══ Dataset entries ══
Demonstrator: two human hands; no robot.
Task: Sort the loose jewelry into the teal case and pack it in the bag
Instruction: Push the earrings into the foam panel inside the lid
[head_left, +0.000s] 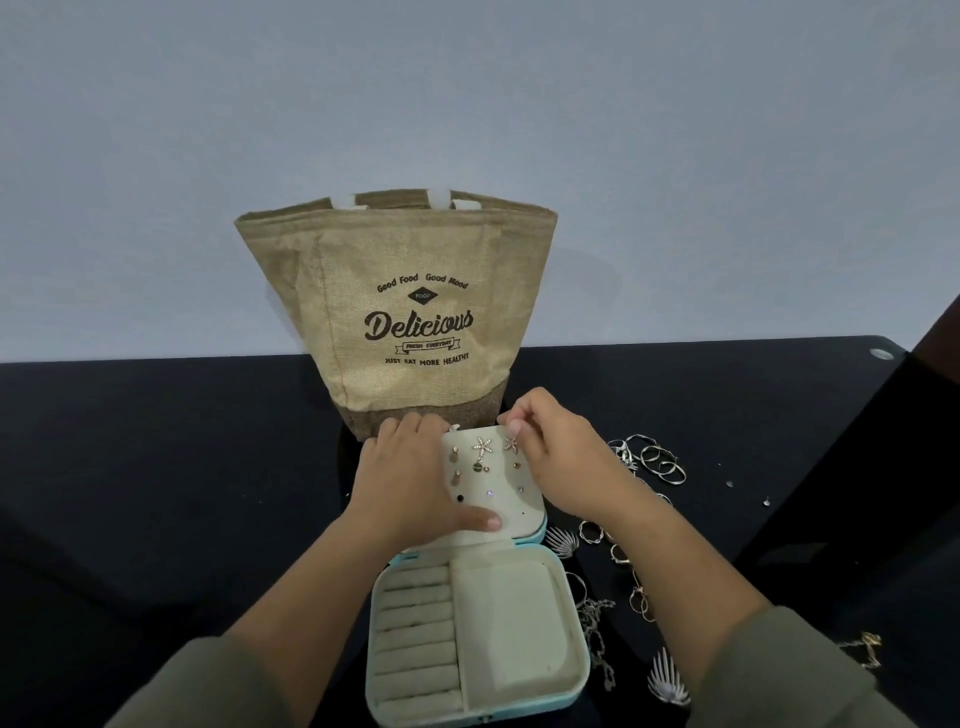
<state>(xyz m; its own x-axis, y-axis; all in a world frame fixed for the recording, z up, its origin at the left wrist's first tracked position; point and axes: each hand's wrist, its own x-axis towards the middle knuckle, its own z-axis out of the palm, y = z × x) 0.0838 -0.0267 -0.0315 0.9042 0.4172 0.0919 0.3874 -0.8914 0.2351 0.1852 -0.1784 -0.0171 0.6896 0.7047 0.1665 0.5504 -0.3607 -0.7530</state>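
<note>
Now, head view: I see teal case (581, 657) open on black table (156, 441), before burlap bag (400, 312). Left hand (410, 483) flat on earring panel (511, 512), fingers spread. Right hand (558, 457) pinches starfish earring (511, 443) at panel top. Loose rings (657, 462) right of case.

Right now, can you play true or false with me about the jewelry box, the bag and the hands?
1. The teal jewelry case lies open on the black table. True.
2. The tan burlap bag lies flat on its side. False: it stands upright behind the case.
3. Loose silver rings lie left of the case. False: they lie to its right.
4. Starfish earrings sit on the cream earring panel. True.
5. The right hand pinches at the panel's top edge. True.
</note>
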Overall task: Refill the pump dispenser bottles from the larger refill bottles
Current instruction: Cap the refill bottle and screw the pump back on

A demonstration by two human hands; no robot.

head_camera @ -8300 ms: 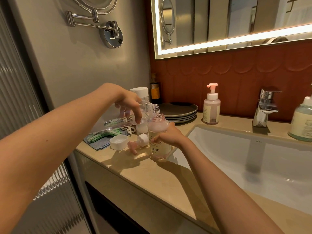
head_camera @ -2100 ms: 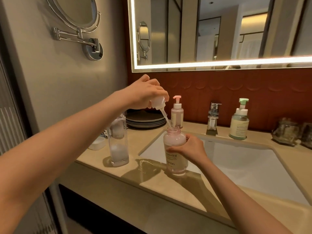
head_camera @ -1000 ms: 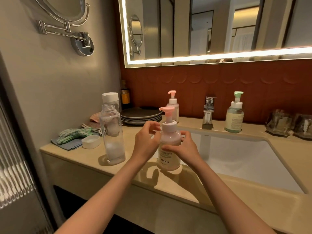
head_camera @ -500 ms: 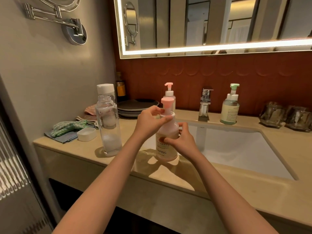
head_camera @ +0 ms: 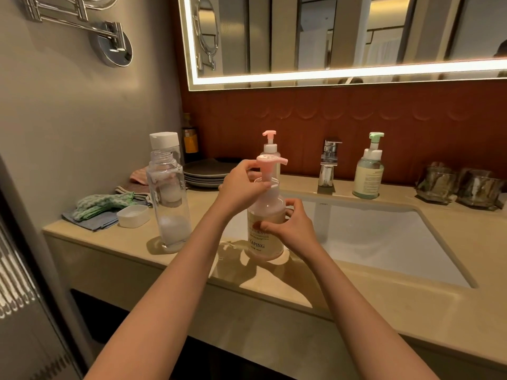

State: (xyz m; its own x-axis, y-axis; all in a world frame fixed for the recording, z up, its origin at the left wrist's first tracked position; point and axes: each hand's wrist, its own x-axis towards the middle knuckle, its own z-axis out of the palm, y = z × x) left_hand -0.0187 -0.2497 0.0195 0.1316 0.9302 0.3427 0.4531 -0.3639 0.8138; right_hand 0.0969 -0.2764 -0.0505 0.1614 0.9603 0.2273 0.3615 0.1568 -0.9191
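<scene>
The pump dispenser bottle point(head_camera: 265, 237) stands upright at the centre of the frame on the beige counter point(head_camera: 301, 292), at the left edge of the white sink point(head_camera: 384, 237), and sits between both hands. Its body shows pale pinkish liquid, and its pink pump head point(head_camera: 271, 161) is in place on top, with the spout pointing to the right of the frame. The left hand point(head_camera: 241, 185) is at the bottle's neck, fingers curled closely around the collar just under the pump head, with the thumb toward the camera. The right hand point(head_camera: 290, 229) grips the body lower down from the right, its fingers wrapped across the label and the thumb up near the shoulder. Both forearms rise from the bottom edge and converge on the bottle, the left one steeper and reaching higher, wrists slightly bent. Left of centre, near the left hand but apart from it, a tall clear refill bottle point(head_camera: 168, 198) stands upright with an open neck and a little liquid at its bottom; a white-capped bottle point(head_camera: 164, 140) is just behind it. Further left lie a small white tub point(head_camera: 133, 216) and folded cloths point(head_camera: 101, 207). Behind the hands are stacked dark plates point(head_camera: 205, 172), a second pink-pump bottle point(head_camera: 270, 152), the chrome faucet point(head_camera: 329, 163) and a green-pump bottle point(head_camera: 368, 171).
</scene>
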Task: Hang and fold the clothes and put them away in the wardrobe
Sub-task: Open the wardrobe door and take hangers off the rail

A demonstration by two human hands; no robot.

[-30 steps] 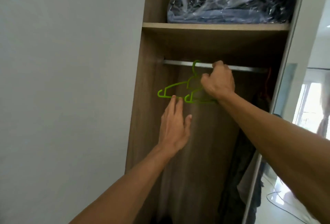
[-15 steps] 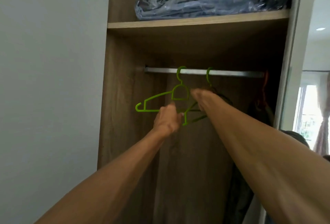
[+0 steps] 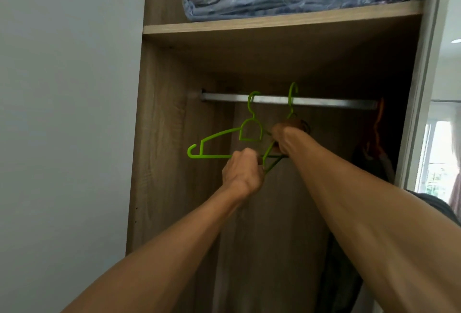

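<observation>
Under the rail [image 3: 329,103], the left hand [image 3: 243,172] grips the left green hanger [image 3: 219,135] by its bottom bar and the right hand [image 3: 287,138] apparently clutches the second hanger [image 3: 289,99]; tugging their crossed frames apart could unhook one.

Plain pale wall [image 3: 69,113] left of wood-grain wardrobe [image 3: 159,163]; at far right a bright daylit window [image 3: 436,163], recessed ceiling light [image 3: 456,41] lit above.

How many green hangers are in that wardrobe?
2. The left hanger hooks the rail; the right hanger beside it is partly behind the right hand. Dark clothes at right could hide more.
</observation>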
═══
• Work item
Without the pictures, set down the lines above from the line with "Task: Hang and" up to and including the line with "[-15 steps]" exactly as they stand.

• Expected answer
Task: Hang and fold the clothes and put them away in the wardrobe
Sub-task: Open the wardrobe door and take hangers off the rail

A demonstration by two human hands; no robot.

[-30 steps] 
[-15 steps] 

This answer requires nothing else.